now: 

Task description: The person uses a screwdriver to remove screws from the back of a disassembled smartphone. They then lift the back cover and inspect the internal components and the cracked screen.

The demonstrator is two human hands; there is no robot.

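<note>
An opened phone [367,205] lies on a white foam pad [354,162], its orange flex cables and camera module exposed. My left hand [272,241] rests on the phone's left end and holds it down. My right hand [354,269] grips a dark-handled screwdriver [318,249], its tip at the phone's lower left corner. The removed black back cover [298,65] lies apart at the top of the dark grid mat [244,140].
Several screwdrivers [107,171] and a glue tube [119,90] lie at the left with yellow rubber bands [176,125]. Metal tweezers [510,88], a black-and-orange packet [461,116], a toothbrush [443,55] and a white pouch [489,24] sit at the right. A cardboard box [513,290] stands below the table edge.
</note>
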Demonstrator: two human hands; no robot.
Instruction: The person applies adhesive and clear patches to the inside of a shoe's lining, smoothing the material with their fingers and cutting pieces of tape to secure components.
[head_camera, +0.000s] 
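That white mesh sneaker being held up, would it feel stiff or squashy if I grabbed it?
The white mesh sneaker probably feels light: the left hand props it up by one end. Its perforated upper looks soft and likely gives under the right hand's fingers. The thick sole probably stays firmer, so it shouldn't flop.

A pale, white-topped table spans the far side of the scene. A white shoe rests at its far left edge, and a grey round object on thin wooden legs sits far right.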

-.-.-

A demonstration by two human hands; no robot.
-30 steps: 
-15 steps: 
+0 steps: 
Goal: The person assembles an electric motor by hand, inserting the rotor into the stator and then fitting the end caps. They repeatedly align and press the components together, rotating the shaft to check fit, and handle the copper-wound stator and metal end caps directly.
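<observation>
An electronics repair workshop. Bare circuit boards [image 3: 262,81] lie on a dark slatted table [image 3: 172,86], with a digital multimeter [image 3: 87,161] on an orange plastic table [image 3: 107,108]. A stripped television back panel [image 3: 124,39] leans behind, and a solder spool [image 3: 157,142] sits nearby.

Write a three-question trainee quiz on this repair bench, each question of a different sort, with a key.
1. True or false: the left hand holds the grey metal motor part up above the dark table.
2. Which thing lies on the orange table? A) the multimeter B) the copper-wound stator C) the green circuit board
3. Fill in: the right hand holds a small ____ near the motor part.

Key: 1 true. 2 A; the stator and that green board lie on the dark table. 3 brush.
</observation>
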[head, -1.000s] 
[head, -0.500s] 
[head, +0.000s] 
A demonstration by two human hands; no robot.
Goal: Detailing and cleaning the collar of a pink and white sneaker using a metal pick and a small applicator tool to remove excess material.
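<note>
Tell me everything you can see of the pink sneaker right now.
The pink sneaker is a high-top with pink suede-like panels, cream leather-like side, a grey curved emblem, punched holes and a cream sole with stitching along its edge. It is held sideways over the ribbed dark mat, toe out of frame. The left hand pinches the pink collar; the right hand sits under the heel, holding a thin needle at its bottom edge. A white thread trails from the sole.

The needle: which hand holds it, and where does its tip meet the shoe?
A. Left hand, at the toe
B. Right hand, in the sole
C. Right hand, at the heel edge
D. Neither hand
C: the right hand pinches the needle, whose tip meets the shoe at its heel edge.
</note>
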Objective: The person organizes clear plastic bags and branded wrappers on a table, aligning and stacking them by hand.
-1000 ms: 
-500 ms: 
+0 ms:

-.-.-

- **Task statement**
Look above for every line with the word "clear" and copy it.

- **Response area**
Instruction: The person applies adhesive and clear patches to the inside of a shoe's lining, smoothing the material with their fingers and cutting pieces of tape to secure components.
Objective: The person organizes clear plastic bags and branded wrappers on a table, aligning and stacking them by hand.

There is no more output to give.